History of The Anglican Communion - Freedom From State Control

Freedom From State Control

By degrees, also, the colonial churches have been freed from their rather burdensome relations with the state. The Church of the West Indies was disestablished in 1868. Other colonial churches followed suit over the next few decades.

In 1857 it was decided, in Regina v. Eton College, that the Crown could not claim the presentation to a living when it had appointed the former incumbent to a colonial bishopric, as it does in the case of an English bishopric. In 1861, after some protest from the crown lawyers, two missionary bishops were consecrated without letters patent for regions outside British territory: C. F. Mackenzie for the Zambezi region and J. C. Patteson for Melanesia, by the metropolitans of Cape Town and New Zealand respectively.

In 1863 the privy council declared, in Long v. The Bishop of Cape Town, that "the Church of England, in places where there is no church established by law, is in the same situation with any other religious body."

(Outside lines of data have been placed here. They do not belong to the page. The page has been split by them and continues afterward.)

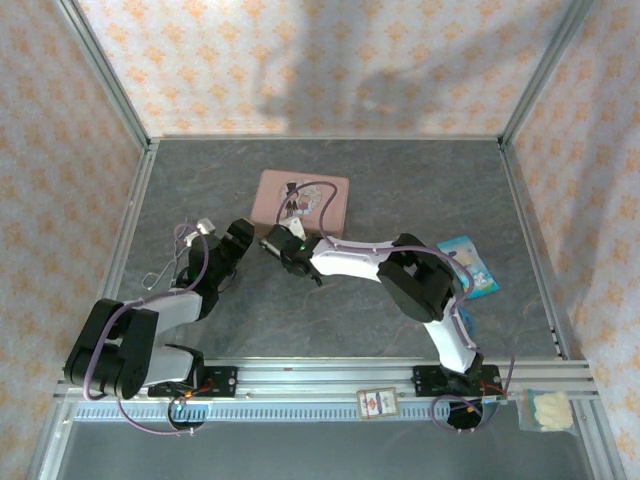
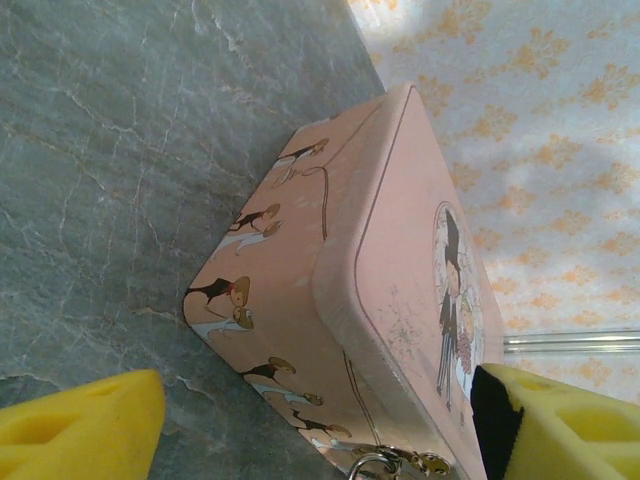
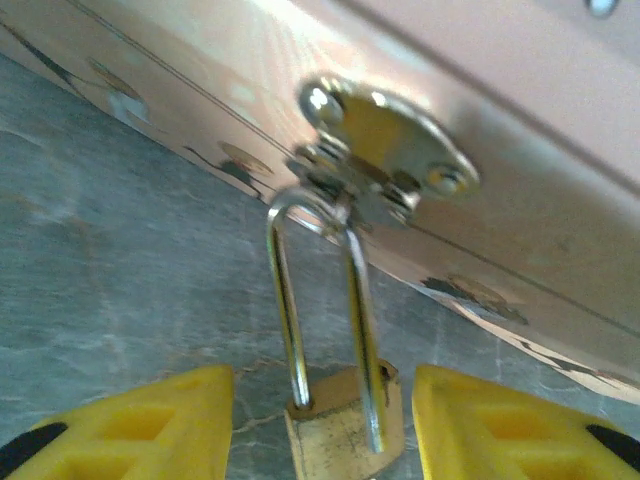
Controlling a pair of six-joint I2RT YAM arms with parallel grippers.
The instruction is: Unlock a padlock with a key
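Note:
The pink illustrated tin point(image 1: 300, 200) lies at the middle back of the table. From the metal hasp point(image 3: 385, 150) on its front wall hangs the small brass padlock point(image 3: 335, 435) by its thin silvery shackle point(image 3: 285, 300). One shackle leg enters the body. The other ends across the body's face, beside an empty hole. My right gripper point(image 3: 323, 390) is open, one yellow finger on each side of the padlock body without touching it. My left gripper point(image 2: 315, 425) is open too, facing the tin's corner point(image 2: 330, 300), with the hasp point(image 2: 400, 462) at the bottom edge of that view.
A blue printed packet point(image 1: 470, 265) lies at the right of the table. A thin wire loop point(image 1: 152, 277) rests by the left wall. A small card point(image 1: 375, 402) and a clear bag point(image 1: 545, 408) sit on the front rail. Patterned walls enclose three sides.

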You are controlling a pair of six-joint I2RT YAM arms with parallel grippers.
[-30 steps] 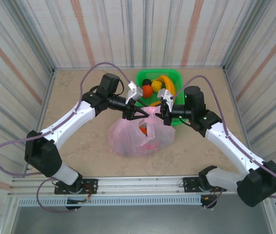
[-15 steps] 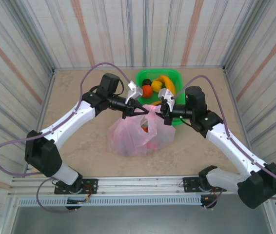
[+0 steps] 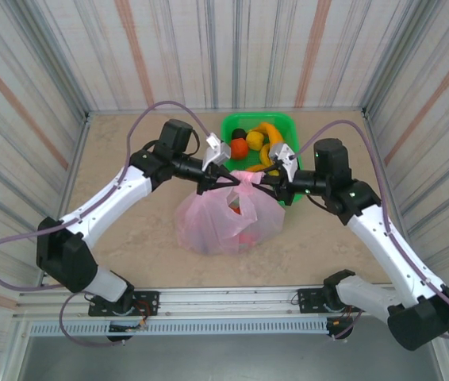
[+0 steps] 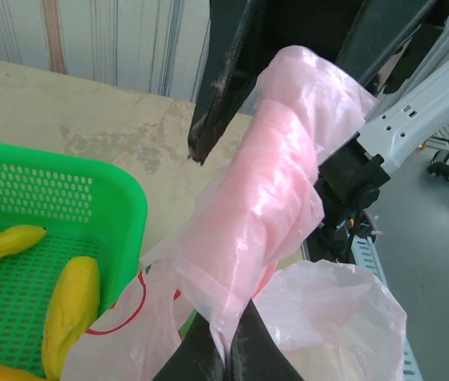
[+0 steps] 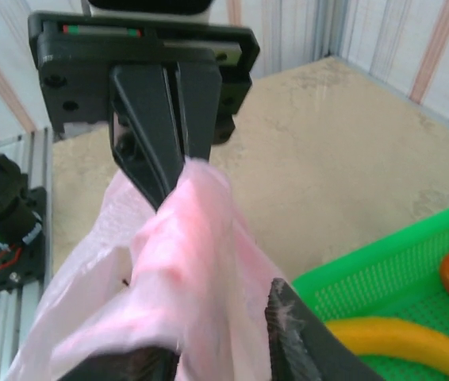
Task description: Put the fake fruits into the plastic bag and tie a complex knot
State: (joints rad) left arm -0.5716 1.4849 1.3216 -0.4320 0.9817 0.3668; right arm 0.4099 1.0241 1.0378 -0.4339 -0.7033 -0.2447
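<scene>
Inward both arms reach: left hand (image 3: 223,181) pinches the plastic bag (image 3: 224,221), right hand (image 3: 262,179) gapes around it.

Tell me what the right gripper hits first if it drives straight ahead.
The bunched handle of the plastic bag, lying between the fingers of the right gripper; directly behind, the left gripper pinching that handle, depth unclear.

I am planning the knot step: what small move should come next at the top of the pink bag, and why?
Probably the right gripper should close on the pink plastic between its fingers. Its jaws stand apart, while the left gripper is shut on the twisted handle of the plastic bag, so only one side is held for tying.
</scene>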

In 1865 it adjudged Bishop Gray's letters patent, as metropolitan of Cape Town, to be powerless to enable him "to exercise any coercive jurisdiction, or hold any court or tribunal for that purpose," since the Cape colony already possessed legislative institutions when they were issued; and his deposition of Bishop Colenso was declared to be "null and void in law" (re The Bishop of Natal). With the exception of Colenso the South African bishops forthwith surrendered their patents, and formally accepted Bishop Gray as their metropolitan, an example followed in 1865 in the province of New Zealand.

In 1862, when the Diocese of Ontario was formed, the bishop was elected in Canada, and consecrated under a royal mandate, letters patent being by this time entirely discredited. And when, in 1867, a coadjutor was chosen for the bishop of Toronto, an application for a royal mandate produced the reply from the colonial secretary that "it was not the part of the Crown to interfere in the creation of a new bishop or bishopric, and not consistent with the dignity of the Crown that he should advise Her Majesty to issue a mandate which would not be worth the paper on which it was written, and which, having been sent out to Canada, might be disregarded in the most complete manner."

And at the present day the colonial churches are entirely free in this matter. This, however, is not the case with the Church in India. Here the bishops of sees founded down to 1879 receive a stipend from the revenue (with the exception of the bishop of Ceylon, who no longer does so). They are not only nominated by the crown and consecrated under letters patent, but the appointment is expressly subjected "to such power of revocation and recall as is by law vested" in the crown; and where additional oversight was necessary for the Church in Tinnevelly, it could only be secured by the consecration of two assistant bishops, who worked under a commission for the Archbishop of Canterbury which was to expire on the death of the bishop of Madras. Since then, however, new sees have been founded which are under no such restrictions.